# DSCI Project Individual Portion
A real data science project from a UBC research group is researching how people play video games through recording players' actions when playing on a MineCraft server. However, due to limited resources, the study requires a narrower recruitment team of players that would provide them a greater amount of data. Hence, this page investigate in the narrower scope; more specifically, investigate traits players obtain that are most likely to contribute a large amount of data.

The data "players.csv" and "sessions.csv" that this project is working on is stored in data file.

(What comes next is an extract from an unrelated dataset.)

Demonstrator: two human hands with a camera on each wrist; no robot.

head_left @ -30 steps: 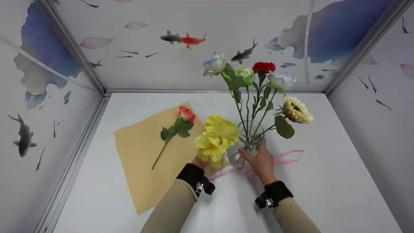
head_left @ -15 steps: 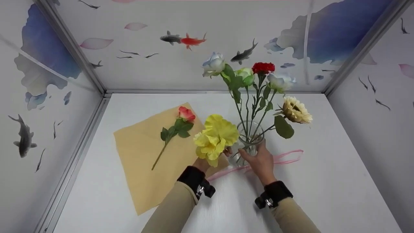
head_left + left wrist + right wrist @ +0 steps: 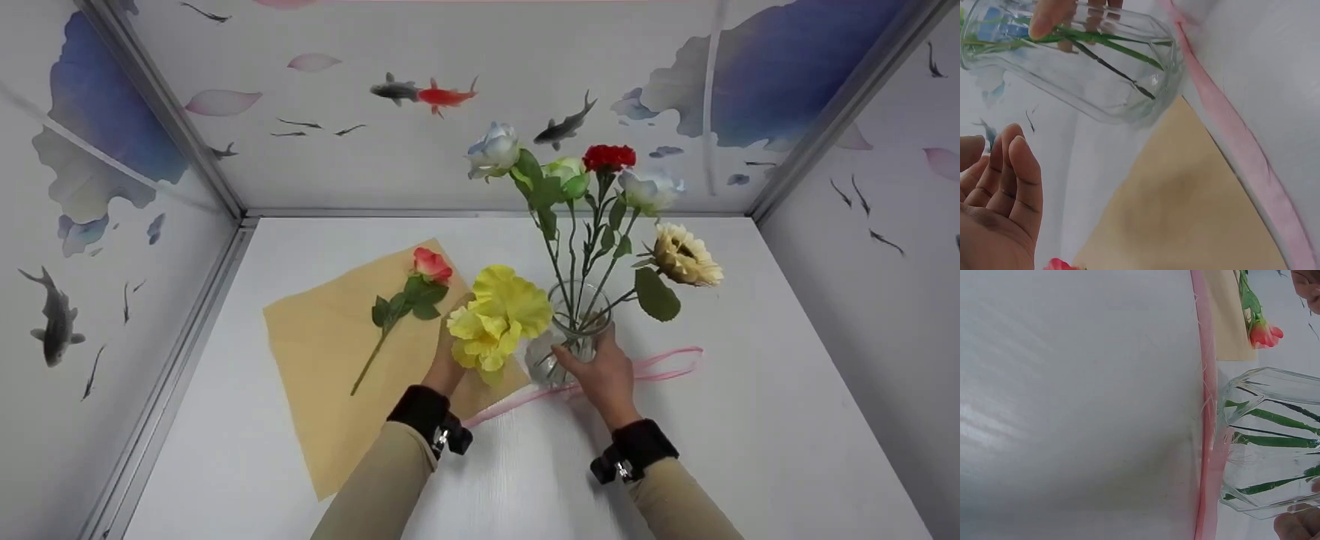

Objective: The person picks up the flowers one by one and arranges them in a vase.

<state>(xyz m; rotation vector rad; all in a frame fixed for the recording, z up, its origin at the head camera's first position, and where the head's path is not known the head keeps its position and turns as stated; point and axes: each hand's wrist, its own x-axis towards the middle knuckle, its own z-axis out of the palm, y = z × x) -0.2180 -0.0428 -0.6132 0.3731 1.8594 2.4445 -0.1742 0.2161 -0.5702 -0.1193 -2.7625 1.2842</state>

Individually, they have the following variables:
1. "players.csv" is dataset with 7 variables, each describing each players (one row per unique player) with higher-level attributes.
- Experience with MineCraft <chr> : `experience`
<br>(beginner, regular, amateur, pro, veteran) ordered in increasing experience
- Subscribe to the Newspaper or not <lgl>: `subscribe`
- Registration email <chr>: `hashedEmail`
- Hours played on server (hrs) <dbl>: `played_hours`
- Player's name <chr>: `name`
- Player's gender <chr>: `gender`
- Player's age <dbl>: `age`


The data is shown below

In [None]:
library(tidyverse)

In [None]:
player_data <- read_csv("data/players.csv")
head(player_data)

In [None]:
summarized_player_data <- player_data |>
    group_by(experience) |>
    summarize(players = n(),
              num_subscribed = sum(subscribe, na.rm = TRUE),
              avg_played_hours = mean(played_hours, na.rm = TRUE), 
              max_played_hours = max(played_hours, na.rm = TRUE), 
              min_played_hours = min(played_hours, na.rm = TRUE), 
              avg_age = mean(Age, na.rm = TRUE), 
              max_age = max(Age, na.rm = TRUE), 
              min_age = min(Age, na.rm = TRUE))
summarized_player_data

**Potential Issues with Data**
1. Data may contain missing values such as NA in `Age` and "prefer not to say" in `gender`.
2. There is no remark of the time span of the data collection. Is playing

2. "sessions.csv" is dataset with 5 variables that describes player's states in the session
- Regristration email <chr>: `hashedEmail`
- Connect time <chr>: `start_time`
- Disconnect time <chr>: `end_time`
- Login time <dbl>: `original_start_time`
- Exit time <dbl>: `original_end_time`

The difference between Connect time and Login time is that Connect time records each reconnection, while Login time records the total duration time disregarding reconnections.

In [None]:
session_data <- read_csv("data/sessions.csv")
head(session_data)

**Unix Timestamp**


The `original_start_time` and `original_end_time` are time represented in Unix timestamps in milliseconds. Unix timestamps falls into default (0ms) at 1980-01-01, UTC time. Hence, an example of 1.71977e+12 in Unix timestamps represent 2024-06-30 17:53:20 UTC. Therefore, the difference of original_start_time and original_end_time is the total time the player spend on the server.